All lines from the first one in the listing below to the one holding "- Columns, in", inclusive, are to be copied exactly.

>>>

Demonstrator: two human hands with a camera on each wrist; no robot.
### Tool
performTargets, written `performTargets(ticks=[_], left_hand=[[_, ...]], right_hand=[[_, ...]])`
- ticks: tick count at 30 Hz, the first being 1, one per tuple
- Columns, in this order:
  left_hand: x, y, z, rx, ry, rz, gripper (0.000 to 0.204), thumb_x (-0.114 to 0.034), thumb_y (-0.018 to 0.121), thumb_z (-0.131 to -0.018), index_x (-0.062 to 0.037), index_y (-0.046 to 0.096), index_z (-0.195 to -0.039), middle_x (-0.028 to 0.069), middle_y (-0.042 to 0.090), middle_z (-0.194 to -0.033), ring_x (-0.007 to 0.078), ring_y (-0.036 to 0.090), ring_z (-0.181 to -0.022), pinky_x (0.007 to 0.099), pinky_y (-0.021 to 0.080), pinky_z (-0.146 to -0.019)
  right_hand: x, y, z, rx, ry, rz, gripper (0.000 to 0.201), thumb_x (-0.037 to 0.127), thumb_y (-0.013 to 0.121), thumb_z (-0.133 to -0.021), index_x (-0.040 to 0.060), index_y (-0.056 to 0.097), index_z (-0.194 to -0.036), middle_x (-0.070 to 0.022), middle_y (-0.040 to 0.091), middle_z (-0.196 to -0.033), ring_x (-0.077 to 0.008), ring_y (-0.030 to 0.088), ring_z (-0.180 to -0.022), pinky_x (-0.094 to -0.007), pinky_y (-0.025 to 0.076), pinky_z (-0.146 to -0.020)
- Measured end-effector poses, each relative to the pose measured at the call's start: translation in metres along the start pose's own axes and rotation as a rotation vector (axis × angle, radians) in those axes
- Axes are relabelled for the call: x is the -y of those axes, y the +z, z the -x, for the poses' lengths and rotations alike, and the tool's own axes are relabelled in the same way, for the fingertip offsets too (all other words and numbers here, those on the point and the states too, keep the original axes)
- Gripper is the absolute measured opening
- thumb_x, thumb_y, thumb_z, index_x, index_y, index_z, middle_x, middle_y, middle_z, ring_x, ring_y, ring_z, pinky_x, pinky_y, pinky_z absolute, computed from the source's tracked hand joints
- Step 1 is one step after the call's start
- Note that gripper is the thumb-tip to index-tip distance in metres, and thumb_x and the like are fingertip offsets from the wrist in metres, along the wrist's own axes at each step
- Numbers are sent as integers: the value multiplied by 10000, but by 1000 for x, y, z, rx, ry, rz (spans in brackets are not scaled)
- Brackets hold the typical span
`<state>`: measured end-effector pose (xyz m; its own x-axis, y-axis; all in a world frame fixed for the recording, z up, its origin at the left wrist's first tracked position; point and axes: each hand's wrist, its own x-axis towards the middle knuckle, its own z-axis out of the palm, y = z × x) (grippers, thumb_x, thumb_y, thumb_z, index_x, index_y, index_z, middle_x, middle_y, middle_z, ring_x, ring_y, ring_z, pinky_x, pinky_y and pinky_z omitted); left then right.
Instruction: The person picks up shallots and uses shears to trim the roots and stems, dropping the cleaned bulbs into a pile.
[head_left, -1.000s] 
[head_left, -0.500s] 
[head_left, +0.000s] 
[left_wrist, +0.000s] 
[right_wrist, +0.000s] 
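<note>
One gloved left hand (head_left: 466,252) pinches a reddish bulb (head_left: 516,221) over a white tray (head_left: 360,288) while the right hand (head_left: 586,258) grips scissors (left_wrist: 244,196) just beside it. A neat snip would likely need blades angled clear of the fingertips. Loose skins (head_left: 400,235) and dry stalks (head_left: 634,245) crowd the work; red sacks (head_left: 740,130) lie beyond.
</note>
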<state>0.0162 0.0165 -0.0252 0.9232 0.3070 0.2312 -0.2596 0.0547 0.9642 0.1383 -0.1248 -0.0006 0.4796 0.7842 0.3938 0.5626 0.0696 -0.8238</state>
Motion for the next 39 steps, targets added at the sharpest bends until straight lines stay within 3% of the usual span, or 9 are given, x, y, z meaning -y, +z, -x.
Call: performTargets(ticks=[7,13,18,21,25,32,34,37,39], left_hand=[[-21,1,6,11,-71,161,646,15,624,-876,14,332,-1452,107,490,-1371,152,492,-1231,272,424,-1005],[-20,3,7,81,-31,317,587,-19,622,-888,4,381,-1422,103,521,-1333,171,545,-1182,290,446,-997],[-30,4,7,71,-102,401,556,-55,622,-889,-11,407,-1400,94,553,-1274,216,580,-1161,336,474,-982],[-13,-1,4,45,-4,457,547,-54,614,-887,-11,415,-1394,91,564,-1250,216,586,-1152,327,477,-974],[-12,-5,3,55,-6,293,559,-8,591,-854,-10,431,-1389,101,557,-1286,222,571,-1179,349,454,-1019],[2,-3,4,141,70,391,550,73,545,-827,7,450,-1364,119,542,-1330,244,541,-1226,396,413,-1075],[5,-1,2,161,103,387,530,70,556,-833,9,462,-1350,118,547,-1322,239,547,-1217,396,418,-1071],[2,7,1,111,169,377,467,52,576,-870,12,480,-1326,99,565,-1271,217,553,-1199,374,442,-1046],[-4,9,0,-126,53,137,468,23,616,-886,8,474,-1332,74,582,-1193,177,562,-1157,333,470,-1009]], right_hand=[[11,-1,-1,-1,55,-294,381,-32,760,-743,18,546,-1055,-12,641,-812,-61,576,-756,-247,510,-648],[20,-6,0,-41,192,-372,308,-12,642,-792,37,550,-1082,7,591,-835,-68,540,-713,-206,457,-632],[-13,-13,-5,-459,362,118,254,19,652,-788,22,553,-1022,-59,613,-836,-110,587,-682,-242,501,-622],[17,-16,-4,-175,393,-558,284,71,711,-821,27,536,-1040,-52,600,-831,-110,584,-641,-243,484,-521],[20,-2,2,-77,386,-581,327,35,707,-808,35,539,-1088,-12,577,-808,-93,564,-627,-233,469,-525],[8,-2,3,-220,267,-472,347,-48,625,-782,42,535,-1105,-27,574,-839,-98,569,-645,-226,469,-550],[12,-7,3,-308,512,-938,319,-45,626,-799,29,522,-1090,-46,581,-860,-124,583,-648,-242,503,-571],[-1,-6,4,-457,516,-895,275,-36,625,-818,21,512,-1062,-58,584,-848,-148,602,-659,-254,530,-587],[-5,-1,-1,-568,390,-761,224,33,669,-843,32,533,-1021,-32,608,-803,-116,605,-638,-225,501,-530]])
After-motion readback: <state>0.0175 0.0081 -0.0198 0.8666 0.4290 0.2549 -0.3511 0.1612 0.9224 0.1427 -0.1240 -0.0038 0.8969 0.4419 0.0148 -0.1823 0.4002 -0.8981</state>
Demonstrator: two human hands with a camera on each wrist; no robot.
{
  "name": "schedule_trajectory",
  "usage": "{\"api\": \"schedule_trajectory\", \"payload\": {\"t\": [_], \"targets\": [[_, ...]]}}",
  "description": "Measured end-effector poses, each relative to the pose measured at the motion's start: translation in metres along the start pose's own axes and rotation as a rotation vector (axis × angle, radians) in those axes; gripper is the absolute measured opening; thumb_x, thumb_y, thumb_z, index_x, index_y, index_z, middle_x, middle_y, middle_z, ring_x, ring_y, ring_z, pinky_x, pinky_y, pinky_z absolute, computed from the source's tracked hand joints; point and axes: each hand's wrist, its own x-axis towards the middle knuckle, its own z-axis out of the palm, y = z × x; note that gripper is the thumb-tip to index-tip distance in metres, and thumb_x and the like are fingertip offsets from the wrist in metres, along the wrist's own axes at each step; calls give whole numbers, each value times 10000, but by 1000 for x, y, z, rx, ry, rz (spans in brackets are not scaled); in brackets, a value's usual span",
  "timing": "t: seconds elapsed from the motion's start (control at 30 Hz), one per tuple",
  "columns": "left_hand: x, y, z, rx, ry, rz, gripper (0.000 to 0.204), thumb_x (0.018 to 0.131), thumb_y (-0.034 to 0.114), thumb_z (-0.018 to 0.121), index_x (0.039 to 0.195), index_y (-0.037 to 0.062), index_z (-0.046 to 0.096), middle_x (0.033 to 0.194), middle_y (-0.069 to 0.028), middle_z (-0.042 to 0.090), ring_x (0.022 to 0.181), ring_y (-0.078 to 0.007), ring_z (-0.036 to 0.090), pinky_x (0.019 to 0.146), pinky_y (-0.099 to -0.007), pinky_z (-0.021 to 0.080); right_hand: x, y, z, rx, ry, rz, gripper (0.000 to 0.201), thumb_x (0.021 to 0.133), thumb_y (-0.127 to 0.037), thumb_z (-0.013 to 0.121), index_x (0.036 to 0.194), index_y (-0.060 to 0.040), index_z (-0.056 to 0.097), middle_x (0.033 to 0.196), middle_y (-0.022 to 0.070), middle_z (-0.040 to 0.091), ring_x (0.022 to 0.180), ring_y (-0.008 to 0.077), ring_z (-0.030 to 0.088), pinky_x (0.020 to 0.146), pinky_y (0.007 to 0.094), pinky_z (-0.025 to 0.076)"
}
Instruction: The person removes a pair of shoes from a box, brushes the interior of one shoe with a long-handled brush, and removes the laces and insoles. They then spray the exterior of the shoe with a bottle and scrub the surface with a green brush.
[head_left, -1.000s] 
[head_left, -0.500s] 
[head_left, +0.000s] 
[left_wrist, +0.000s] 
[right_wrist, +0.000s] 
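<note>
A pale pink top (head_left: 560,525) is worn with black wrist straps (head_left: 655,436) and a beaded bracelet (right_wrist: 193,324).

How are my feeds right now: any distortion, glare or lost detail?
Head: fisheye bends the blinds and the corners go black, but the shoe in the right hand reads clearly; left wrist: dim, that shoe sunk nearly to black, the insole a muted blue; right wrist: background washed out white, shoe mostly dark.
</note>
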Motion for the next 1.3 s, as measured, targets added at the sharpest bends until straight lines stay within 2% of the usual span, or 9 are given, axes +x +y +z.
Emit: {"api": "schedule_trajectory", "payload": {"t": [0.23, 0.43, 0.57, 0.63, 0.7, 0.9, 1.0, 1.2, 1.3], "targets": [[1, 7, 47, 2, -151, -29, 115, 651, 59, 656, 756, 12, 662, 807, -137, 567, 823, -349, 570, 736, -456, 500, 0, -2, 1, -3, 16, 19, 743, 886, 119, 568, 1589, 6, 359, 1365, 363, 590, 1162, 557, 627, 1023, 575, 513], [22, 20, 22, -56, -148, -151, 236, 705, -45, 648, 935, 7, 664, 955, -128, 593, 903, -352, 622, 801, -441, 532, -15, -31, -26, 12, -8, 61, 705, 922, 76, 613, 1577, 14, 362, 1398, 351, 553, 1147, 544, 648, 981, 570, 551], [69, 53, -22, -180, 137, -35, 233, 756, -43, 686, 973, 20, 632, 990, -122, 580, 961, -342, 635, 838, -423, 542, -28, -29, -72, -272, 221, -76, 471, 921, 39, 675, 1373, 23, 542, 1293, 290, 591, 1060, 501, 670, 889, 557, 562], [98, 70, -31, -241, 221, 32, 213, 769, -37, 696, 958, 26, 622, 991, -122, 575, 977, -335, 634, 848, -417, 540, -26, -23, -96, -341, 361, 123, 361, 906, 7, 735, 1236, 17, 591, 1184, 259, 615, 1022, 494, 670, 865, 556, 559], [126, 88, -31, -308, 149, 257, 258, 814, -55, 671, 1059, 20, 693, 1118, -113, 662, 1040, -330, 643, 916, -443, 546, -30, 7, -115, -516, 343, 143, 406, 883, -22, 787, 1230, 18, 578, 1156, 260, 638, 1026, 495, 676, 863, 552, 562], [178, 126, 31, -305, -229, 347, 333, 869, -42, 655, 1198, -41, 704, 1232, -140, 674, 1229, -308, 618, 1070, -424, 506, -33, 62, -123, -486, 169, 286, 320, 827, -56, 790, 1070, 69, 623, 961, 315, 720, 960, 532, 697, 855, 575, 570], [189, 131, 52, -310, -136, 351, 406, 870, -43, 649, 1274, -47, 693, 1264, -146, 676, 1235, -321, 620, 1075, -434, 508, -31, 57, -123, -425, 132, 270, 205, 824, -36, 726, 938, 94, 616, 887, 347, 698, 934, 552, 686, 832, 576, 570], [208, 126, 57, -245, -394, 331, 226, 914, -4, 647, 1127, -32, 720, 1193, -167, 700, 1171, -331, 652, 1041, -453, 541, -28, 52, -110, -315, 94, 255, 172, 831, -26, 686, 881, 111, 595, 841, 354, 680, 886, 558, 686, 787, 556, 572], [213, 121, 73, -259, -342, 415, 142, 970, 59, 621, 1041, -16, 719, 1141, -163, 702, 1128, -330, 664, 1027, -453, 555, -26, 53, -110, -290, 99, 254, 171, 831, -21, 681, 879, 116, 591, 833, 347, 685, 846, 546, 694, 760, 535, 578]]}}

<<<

Result:
Demonstrator: two human hands with a camera on each wrist; no robot.
### Tool
performTargets, written `performTargets(ticks=[_], left_hand=[[_, ...]], right_hand=[[_, ...]])`
- ticks: tick count at 30 Hz, the first being 1, one per tuple
- Columns, in this order:

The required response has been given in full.